HR leaders often ask: “What exactly do members talk to their Guides about?” The answer is everything from the “everyday drains” to “life-altering decisions.” Our Guides are facilitators, trained to navigate the complex intersections of work, family, and health. They often talk with members about:

  • Navigating clinical & developmental milestones: Whether it’s evidence-based strategies for child temper tantrums or understanding a new chronic condition diagnosis for an elderly parent, Guides provide proactive planning members need.
  • The logistical heavy lifting: Employees lose a lot of time sourcing care. Cleo Guides can do the vetting, locating local child care, specialized tutoring, or home-care providers for adult loved ones, saving employees dozens of hours of research.
  • Burnout prevention: Using Cleo’s Family Health Index™, Guides identify members at risk for burnout, anxiety, and depression. They don’t just refer out—they help build personalized self-care plans and offer emotional support for grief, loss, and significant transitions such as returning to work after leave.
  • Complex system navigation: From navigating school applications to understanding the nuances of a living will, Guides help members understand complex systems that would otherwise lead to a Google rabbit hole during work hours.

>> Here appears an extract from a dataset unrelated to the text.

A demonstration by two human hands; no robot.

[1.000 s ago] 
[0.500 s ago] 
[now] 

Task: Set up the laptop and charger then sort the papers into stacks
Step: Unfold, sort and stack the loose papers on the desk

When deeper support is needed, Guides can refer members to a Cleo Specialist. Our highly qualified and vetted Specialists provide personalized clinical guidance and local navigation across every chapter of life, including:

  • Neurodivergence and developmental: Navigation for ADHD, autism, and learning differences
  • Geriatric care and elder support: Coordination for aging loved ones and chronic condition management
  • Perinatal and postpartum care: Expert advice on lactation, sleep training, and maternal mental health
  • Family expansion: Guidance through fertility treatments, adoption, and surrogacy
  • Career coaching: Support for workplace transitions, creating career goals, and climbing the corporate ladder

Whether members are navigating a new diagnosis or searching for local childcare, our Specialists bridge the gap between clinical expertise and everyday caregiving and parenting.

When a caregiving crisis hits, the first thing to go is professional focus. The second is emotional wellbeing.

The “multiplier effect” on your benefits ecosystem

One of the most significant values a Cleo Guide brings to an HR leader is their role as a benefits concierge.

Many employees are overwhelmed by the sheer number of tiles on their benefits portal. They don’t know that their mental health benefit can support their teenager, or that their tuition assistance could apply to a specific certification. Cleo Guides are experts in your specific benefits package. They help members coordinate care across insurance plans and maximize the value of the investments you’ve already made.

When a Guide says, “I see you’re struggling with X; did you know your company offers a specific program for that?” your benefit utilization doesn’t just increase—it becomes meaningful.

Why it matters for HR leaders

By providing a support system such as a Cleo Guide, you are giving your employees a professional navigator, helper, and project manager for their personal lives.

Your employees don’t need more information; they need more support. Family and caregiving benefits go beyond mere perks. These are strategic interventions that reduce absenteeism, prevent mid-career attrition, and build a culture of psychological safety to ensure a more resilient workforce.